→ TASK TO CARRY OUT:
Only certain lines below are wanted: those starting at the line containing "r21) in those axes" and ending at the line containing "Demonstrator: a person", both included, each retyped exactly.
--*--
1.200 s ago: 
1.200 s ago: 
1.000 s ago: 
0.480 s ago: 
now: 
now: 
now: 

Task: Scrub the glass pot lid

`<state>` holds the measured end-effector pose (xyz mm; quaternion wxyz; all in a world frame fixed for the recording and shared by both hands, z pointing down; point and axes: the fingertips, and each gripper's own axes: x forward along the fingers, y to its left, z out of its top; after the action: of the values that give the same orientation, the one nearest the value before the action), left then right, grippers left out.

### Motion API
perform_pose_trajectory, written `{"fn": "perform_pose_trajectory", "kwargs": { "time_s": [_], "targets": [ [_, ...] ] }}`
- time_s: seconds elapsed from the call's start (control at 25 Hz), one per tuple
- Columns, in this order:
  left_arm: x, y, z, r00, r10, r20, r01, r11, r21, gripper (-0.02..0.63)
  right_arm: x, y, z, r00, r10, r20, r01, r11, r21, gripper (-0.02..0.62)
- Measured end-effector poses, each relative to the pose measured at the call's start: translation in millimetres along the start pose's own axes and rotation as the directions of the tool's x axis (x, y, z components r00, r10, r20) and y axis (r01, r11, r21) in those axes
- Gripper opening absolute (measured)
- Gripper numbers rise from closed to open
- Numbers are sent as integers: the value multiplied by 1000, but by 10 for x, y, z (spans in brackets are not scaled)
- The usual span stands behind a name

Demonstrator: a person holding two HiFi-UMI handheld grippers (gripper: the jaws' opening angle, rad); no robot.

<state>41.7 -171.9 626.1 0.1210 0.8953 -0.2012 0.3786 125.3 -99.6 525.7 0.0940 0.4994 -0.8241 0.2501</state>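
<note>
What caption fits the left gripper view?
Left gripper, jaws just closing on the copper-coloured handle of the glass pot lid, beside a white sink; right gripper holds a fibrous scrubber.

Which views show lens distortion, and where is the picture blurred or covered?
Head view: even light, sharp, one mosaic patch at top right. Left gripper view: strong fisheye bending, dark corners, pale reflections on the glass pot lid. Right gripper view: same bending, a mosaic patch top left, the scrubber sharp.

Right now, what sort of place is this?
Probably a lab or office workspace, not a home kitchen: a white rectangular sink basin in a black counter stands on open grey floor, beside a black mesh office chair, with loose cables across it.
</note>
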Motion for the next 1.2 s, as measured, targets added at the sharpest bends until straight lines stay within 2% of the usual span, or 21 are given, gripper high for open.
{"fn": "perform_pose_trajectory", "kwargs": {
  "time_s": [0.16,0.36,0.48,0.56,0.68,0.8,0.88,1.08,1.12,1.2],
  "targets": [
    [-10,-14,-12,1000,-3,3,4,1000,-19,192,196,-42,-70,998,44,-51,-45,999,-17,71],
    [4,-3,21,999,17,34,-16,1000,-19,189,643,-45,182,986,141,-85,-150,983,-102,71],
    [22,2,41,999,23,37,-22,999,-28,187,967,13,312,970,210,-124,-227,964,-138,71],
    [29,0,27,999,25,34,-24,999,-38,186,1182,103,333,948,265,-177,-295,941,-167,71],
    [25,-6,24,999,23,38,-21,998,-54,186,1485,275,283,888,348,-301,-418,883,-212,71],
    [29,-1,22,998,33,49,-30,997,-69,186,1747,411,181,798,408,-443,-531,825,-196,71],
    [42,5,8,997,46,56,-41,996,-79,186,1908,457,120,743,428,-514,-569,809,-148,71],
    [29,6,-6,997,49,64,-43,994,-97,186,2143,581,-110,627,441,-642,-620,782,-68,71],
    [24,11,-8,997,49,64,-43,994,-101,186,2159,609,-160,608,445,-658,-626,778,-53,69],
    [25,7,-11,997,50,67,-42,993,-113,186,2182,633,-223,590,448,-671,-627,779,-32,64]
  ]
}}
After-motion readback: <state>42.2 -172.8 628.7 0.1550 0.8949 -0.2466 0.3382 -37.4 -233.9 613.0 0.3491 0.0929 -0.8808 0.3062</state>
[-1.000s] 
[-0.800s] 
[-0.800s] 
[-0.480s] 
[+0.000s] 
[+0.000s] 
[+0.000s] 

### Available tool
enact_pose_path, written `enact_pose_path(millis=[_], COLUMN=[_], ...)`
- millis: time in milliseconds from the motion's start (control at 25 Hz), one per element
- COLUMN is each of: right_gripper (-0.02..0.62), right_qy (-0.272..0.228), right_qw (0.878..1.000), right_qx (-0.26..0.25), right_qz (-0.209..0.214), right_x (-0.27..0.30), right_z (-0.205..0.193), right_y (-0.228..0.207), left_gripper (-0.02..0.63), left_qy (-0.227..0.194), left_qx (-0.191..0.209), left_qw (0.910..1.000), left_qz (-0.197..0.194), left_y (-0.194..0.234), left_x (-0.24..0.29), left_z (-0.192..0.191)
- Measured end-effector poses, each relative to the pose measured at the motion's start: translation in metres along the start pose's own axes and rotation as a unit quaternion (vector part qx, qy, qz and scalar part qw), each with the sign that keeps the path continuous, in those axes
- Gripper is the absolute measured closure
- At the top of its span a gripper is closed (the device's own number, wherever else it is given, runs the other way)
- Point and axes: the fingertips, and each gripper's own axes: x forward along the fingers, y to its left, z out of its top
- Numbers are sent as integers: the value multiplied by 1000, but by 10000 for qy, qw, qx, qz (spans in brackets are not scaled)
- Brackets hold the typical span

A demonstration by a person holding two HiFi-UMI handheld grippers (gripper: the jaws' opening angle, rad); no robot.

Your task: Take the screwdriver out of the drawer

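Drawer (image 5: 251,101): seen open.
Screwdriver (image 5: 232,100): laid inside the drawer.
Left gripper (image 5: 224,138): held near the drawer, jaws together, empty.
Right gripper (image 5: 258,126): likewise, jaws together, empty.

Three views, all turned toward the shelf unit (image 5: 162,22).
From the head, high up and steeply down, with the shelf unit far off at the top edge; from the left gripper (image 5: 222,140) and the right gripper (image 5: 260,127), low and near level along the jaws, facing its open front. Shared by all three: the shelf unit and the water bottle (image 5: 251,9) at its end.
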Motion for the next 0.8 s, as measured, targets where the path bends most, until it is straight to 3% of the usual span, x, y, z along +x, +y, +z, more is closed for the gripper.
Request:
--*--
→ SOLUTION FOR THIS EXERCISE:
- Measured end-effector poses, each relative to the pose measured at the call's start: translation in millimetres along the start pose's own axes and rotation as the directions of the tool's x axis (x, y, z components r00, r10, r20) and y axis (r01, r11, r21) in those axes
- Gripper opening absolute (measured)
- Gripper numbers rise from closed to open
- Numbers are sent as integers: the value multiplied by 1000, but by 10 for x, y, z (spans in brackets are not scaled)
- The usual span stands behind a name

Demonstrator: a person holding two HiFi-UMI handheld grippers (gripper: the jaws' opening angle, rad); no robot.

The output has been completed.